= To do =
The complete listing that follows is to be set down again, exactly as it appears.
━━━━━━━━━━━━━━━━━━━━
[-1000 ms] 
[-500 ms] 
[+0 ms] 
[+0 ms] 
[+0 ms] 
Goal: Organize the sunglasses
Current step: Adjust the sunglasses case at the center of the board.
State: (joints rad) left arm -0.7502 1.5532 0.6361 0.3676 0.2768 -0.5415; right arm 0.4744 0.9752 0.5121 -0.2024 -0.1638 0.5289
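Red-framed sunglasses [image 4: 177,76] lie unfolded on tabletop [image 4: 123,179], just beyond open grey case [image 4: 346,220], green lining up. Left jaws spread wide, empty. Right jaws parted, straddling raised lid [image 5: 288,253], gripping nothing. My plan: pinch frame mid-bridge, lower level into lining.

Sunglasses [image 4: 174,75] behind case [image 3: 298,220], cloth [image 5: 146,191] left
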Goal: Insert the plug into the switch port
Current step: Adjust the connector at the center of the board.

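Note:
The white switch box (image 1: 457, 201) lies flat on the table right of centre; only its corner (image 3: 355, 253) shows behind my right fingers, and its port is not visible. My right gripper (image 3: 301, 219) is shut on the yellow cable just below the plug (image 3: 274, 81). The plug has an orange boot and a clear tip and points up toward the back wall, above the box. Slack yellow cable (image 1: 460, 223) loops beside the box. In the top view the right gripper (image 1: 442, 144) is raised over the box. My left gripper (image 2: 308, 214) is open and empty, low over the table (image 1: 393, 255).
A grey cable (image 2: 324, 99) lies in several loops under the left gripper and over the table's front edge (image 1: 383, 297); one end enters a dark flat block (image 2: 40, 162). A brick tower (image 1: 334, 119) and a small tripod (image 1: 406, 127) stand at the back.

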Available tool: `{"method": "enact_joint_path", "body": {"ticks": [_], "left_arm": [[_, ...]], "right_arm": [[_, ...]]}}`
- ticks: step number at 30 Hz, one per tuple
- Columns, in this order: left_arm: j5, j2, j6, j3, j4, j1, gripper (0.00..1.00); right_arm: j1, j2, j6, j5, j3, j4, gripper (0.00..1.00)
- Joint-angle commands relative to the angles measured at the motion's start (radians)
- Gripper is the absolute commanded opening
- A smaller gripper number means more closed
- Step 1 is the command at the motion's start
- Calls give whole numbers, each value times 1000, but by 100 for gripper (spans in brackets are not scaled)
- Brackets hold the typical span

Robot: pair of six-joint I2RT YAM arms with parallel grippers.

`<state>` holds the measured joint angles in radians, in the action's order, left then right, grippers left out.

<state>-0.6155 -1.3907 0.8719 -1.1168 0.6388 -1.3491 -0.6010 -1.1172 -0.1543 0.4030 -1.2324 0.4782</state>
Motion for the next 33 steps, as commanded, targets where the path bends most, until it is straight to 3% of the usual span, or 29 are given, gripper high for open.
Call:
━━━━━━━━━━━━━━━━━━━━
= Written response =
[-1000 ms] 
[-500 ms] 
[+0 ms] 
[+0 ms] 
[+0 ms] 
Goal: Organize the sunglasses
Current step: Adjust the sunglasses case at the center of the board.
State: (joints rad) left arm -0.7502 1.5532 0.6361 0.3676 0.2768 -0.5415; right arm 0.4744 0.9752 0.5121 -0.2024 -0.1638 0.5289
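Red-framed sunglasses [image 4: 177,76] lie unfolded on tabletop [image 4: 123,179], just beyond open grey case [image 4: 346,220], green lining up. Left jaws spread wide, empty. Right jaws parted, straddling raised lid [image 5: 288,253], gripping nothing. My plan: pinch frame mid-bridge, lower level into lining.

Sunglasses [image 4: 174,75] behind case [image 3: 298,220], cloth [image 5: 146,191] left
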Goal: Insert the plug into the switch port
Current step: Adjust the connector at the center of the board.

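Note:
The white switch box (image 1: 457, 201) lies flat on the table right of centre; only its corner (image 3: 355, 253) shows behind my right fingers, and its port is not visible. My right gripper (image 3: 301, 219) is shut on the yellow cable just below the plug (image 3: 274, 81). The plug has an orange boot and a clear tip and points up toward the back wall, above the box. Slack yellow cable (image 1: 460, 223) loops beside the box. In the top view the right gripper (image 1: 442, 144) is raised over the box. My left gripper (image 2: 308, 214) is open and empty, low over the table (image 1: 393, 255).
A grey cable (image 2: 324, 99) lies in several loops under the left gripper and over the table's front edge (image 1: 383, 297); one end enters a dark flat block (image 2: 40, 162). A brick tower (image 1: 334, 119) and a small tripod (image 1: 406, 127) stand at the back.
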
Available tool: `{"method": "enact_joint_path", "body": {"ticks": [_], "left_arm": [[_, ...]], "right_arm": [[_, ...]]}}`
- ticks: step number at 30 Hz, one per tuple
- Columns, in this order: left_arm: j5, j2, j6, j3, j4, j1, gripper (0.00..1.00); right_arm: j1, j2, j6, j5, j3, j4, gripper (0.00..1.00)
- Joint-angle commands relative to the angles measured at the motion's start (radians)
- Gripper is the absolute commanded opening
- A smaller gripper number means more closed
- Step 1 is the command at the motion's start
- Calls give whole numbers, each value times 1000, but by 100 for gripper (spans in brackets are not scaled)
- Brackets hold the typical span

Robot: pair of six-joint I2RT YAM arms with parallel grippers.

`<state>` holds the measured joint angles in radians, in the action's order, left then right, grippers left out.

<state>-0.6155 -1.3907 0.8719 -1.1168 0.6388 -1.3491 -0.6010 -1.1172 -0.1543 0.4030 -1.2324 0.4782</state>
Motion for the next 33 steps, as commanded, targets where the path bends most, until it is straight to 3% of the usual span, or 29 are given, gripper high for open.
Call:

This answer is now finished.